_Instructions to follow:_ Search the material below for "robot" and copy every line where it occurs.
######
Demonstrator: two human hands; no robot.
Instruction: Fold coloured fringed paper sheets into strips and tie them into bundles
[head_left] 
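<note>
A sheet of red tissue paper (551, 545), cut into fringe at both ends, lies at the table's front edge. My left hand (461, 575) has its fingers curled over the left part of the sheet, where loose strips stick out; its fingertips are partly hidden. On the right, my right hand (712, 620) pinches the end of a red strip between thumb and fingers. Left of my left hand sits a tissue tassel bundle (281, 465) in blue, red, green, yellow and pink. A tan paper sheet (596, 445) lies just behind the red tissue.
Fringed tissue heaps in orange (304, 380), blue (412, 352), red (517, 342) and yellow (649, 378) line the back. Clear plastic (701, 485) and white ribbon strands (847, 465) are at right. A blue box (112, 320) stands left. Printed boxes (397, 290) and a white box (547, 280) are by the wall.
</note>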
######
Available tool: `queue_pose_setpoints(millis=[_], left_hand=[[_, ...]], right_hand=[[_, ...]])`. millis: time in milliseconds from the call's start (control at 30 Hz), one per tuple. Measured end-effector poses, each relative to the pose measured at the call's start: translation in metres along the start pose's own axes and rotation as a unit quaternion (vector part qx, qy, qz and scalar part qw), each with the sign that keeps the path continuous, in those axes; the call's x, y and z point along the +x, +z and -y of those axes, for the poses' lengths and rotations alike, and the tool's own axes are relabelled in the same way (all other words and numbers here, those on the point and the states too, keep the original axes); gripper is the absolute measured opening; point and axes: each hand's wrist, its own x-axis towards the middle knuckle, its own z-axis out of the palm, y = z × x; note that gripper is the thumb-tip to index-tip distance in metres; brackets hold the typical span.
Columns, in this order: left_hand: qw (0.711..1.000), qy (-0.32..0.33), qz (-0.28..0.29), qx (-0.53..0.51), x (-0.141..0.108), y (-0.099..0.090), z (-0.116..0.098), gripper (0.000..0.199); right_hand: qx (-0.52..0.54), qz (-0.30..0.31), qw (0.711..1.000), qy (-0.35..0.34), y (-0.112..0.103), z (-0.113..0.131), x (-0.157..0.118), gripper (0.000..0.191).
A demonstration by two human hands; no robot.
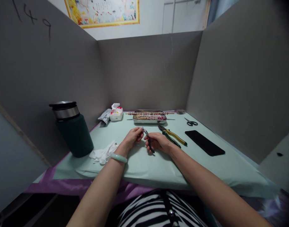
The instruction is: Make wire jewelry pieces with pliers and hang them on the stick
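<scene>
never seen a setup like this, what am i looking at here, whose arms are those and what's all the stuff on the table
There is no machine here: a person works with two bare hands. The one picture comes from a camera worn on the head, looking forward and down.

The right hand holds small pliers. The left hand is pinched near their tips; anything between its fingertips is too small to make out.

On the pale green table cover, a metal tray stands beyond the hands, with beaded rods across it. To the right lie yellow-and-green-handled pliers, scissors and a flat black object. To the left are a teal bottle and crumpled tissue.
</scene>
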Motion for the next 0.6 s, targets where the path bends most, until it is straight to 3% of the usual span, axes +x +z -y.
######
_Written solution:_
Demonstrator: two human hands; no robot.
A demonstration by two human hands; no robot.

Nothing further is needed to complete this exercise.